(SOURCE MATERIAL Opens)

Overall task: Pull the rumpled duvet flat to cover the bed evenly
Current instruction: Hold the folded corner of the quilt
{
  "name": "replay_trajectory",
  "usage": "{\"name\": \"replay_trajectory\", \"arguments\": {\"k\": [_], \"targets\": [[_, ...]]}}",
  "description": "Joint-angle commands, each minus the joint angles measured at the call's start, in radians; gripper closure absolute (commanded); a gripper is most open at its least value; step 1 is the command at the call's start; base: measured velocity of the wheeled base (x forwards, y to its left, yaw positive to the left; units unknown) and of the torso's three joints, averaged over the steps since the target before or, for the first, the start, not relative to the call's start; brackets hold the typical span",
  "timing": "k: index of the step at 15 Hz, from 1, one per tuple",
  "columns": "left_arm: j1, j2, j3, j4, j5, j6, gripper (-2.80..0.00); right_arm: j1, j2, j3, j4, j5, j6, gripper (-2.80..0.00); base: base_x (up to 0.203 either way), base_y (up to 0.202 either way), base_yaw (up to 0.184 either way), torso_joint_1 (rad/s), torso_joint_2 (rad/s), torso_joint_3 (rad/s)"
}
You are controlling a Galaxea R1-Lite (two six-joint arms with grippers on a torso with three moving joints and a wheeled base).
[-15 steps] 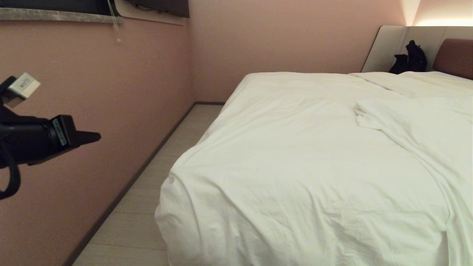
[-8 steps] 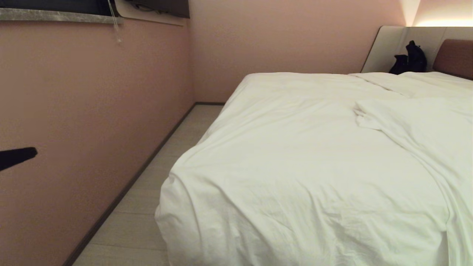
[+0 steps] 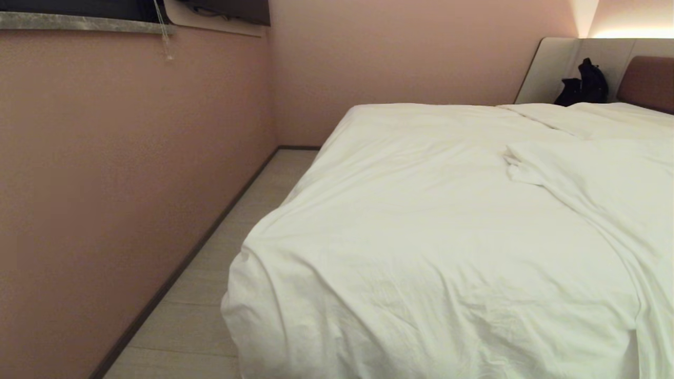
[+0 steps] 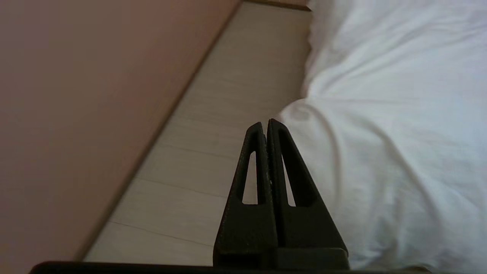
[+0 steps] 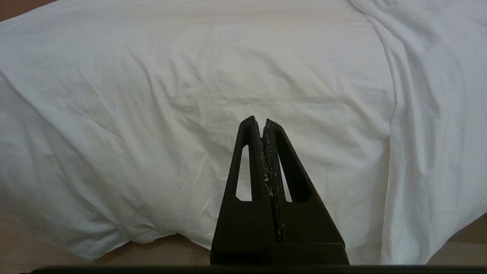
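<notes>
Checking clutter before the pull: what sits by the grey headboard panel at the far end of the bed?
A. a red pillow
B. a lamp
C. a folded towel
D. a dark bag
D: a dark bag leans on the grey headboard panel beyond the duvet.

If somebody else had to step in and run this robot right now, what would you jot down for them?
Left gripper: fingers shut, empty, out over the floor strip beside the bed's near corner.
Right gripper: fingers shut, empty, pointing at the foot-end drape.
Duvet: spread over most of the bed, hanging over the foot end and wall-side edge.
Left to do: a loose flap lies folded over on the right side, ridged with wrinkles. It likely wants pulling flat. Nothing is gripped yet.
</notes>
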Motion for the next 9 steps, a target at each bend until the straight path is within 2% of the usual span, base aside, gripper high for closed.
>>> {"name": "replay_trajectory", "arguments": {"k": [1, 4, 7, 9], "targets": [[-0.008, -0.125, 0.055, -0.001, 0.029, 0.030, 0.00, 0.000, 0.001, 0.000, 0.000, 0.000, 0.000, 0.00, 0.000, 0.000, 0.000, 0.000, 0.00, 0.000], [-0.018, -0.295, 0.155, -0.019, 0.030, 0.123, 0.00, 0.000, 0.001, 0.000, 0.000, 0.000, 0.000, 0.00, 0.000, 0.000, 0.000, 0.000, 0.00, 0.000], [-0.003, -0.376, 0.281, -0.118, 0.028, 0.187, 0.00, 0.000, 0.001, 0.000, 0.000, 0.000, 0.000, 0.00, 0.000, 0.000, 0.000, 0.000, 0.00, 0.000], [0.007, -0.432, 0.337, -0.133, 0.025, 0.235, 0.00, 0.000, 0.001, 0.000, 0.000, 0.000, 0.000, 0.00, 0.000, 0.000, 0.000, 0.000, 0.00, 0.000]]}}
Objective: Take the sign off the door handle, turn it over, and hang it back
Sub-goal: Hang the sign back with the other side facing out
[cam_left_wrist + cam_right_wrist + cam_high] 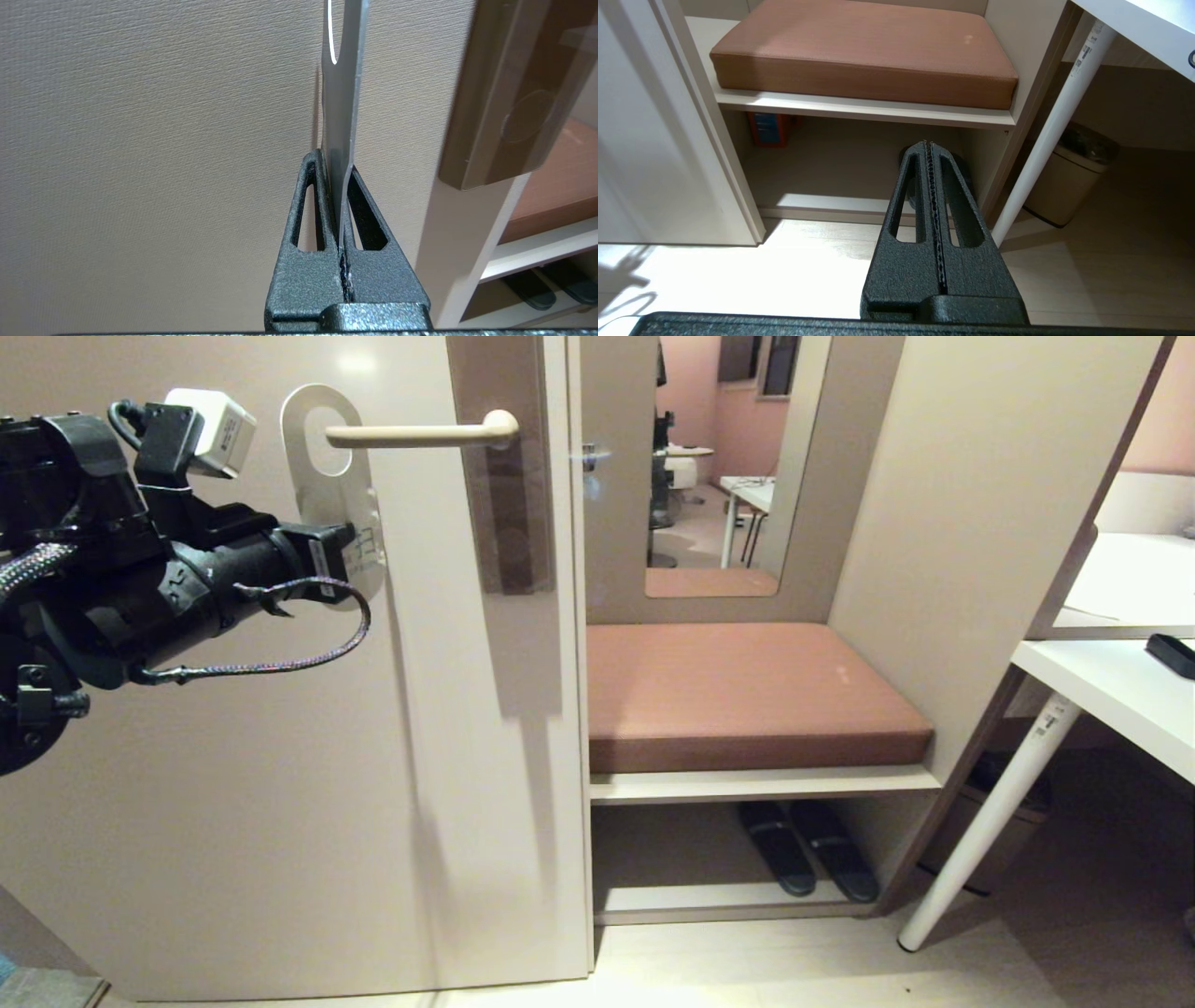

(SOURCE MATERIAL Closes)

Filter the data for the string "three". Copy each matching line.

  "description": "Joint-angle commands, each minus the joint angles measured at the call's start, in radians; gripper closure absolute (commanded); a gripper is most open at its least value; step 1 is the command at the call's start; base: measured velocity of the wheeled base (x forwards, y to its left, yaw positive to the left; units unknown) and of the torso's three joints, averaged over the steps since the target before or, for the first, the start, not relative to the call's start; brackets hold the typical span",
You are controlling a Galaxea R1-Lite (two six-joint arms with grippers on a torso with three moving joints and a wheeled base).

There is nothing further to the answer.